Directions for this task: Output, word for word, the line that contains "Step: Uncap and" and all lines following it to the end of the listing. Drop the pictures.

Information shown:
##############################

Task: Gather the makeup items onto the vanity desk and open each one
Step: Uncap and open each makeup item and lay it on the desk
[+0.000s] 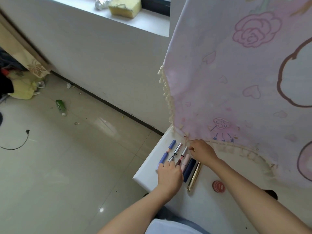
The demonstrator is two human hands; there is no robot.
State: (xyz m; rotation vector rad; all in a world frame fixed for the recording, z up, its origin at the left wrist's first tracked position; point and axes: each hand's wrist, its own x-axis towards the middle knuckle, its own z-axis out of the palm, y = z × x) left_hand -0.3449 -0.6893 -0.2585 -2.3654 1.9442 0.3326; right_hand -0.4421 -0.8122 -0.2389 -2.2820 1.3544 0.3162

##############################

Result for this exercise:
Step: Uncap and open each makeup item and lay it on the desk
[+0.000s] 
The demonstrator is two human hands; there is no robot.
State: (xyz m; rotation vector rad; all in a world frame fixed for the recording, z up, its origin at the left wrist's first tracked position; point and axes: each hand's wrist, its own x-axis towards the middle knuckle, its own z-axis out of the palm, y = z × x) left_hand -0.3449 -0.6893 -0.2585 -2.3654 1.9442 0.3326; right_hand -0.4421 -0.8122 -0.2389 -2.2820 1.3544 0.3162

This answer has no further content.